Eskom on Friday said it noted with regret the rating action announced by Standard and Poor’s to lower the company’s long-term corporate credit rating to ‘BB’ from ‘BB+’, though the outlook remained negative.
Standard and Poor’s cited the increased financial pressure faced by Eskom due to the uncertain tariff path resulting from the ongoing court case against the National Energy Regulator of South Africa (Nersa).
The ratings agency also expressed concern over uncertainty around government’s decision to extend the current R350 billion Government Framework Agreement (GFA) availability period extension which would expire at the end of March next year.

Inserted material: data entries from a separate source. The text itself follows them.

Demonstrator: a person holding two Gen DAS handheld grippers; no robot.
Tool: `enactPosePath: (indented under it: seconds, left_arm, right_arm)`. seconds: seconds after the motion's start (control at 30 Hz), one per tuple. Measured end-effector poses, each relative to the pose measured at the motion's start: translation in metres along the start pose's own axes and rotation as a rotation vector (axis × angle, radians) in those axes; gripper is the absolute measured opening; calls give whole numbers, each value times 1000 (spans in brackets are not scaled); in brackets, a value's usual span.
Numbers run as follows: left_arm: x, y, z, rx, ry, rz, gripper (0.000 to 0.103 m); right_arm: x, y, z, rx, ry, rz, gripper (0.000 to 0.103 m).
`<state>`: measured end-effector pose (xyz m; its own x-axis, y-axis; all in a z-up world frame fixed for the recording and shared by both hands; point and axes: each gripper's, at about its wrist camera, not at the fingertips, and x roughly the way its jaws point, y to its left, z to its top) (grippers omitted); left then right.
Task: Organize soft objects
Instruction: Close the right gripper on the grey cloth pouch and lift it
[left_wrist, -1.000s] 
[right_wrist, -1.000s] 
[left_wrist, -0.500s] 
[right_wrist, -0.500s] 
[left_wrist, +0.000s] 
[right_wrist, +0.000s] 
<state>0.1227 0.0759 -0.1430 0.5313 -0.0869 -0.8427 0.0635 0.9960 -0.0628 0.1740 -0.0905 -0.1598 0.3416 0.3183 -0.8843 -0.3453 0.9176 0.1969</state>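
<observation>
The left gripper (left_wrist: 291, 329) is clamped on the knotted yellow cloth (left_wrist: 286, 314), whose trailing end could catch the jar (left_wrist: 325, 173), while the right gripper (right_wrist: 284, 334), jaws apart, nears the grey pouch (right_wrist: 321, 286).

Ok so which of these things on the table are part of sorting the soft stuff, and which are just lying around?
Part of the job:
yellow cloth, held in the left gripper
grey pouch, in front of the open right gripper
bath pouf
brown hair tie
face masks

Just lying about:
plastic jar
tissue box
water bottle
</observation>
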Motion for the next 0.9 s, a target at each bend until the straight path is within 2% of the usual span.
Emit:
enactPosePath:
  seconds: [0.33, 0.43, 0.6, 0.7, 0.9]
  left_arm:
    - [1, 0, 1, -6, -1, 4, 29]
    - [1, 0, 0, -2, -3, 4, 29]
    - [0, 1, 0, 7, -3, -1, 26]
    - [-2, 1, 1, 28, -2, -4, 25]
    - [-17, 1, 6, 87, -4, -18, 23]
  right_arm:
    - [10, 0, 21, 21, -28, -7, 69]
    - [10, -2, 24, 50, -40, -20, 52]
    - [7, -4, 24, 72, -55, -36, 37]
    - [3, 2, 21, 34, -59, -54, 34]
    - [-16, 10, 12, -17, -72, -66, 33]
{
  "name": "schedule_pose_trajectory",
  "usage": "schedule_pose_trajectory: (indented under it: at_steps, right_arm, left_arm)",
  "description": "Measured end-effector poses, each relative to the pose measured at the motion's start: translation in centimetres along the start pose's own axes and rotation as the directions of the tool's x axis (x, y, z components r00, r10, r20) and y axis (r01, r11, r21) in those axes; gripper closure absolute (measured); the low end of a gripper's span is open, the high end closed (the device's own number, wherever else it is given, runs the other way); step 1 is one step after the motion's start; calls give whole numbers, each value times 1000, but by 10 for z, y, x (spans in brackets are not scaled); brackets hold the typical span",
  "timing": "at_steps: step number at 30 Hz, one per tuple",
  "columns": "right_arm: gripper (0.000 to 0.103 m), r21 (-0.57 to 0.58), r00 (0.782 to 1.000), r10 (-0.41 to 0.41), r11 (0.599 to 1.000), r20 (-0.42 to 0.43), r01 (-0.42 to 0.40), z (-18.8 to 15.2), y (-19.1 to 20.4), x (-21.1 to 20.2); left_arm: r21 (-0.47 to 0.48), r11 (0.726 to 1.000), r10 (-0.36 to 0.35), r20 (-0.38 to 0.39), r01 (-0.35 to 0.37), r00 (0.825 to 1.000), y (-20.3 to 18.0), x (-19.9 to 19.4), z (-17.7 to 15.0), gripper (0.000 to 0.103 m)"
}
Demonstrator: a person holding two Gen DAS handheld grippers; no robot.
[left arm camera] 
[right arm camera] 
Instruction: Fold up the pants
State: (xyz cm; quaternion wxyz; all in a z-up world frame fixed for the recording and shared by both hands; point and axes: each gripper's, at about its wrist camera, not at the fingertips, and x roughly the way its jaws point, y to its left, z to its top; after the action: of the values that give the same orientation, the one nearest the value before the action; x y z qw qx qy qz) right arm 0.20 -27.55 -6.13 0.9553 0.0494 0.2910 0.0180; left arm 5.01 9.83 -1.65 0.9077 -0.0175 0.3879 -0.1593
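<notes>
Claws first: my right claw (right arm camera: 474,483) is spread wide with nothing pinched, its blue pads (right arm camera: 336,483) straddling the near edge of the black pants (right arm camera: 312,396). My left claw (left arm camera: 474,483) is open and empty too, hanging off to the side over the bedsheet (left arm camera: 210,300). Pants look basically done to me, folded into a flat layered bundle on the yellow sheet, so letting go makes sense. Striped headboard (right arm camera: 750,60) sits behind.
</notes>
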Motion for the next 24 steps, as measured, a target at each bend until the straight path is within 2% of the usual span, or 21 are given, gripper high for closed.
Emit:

But Eskom chief financial officer Anoj Singh said the power utility was confident that the current process to extend the GFA availability period would be achieved to address the rating agency’s concern.
Singh said Eskom had secured funding of 86% for this period and thus believed that this would mitigate possible liquidity risks.
“It is clear from this ratings announcement that regulatory and tariff certainty is critical for Eskom’s financial sustainability; therefore the conclusion of the ongoing court case against Nersa is imperative for the determination of an appropriate tariff regime,” Singh said.
“Importantly, this 1- notch ratings downgrade will not have a material impact on Eskom’s funding plans for the financial year ending 31 March 2017.”
Meanwhile, Fitch Ratings revised South Africa’s outlook to negative from stable due to political risks and policy uncertainty within government, in-fighting within the ruling African National Congress, and weak economic growth.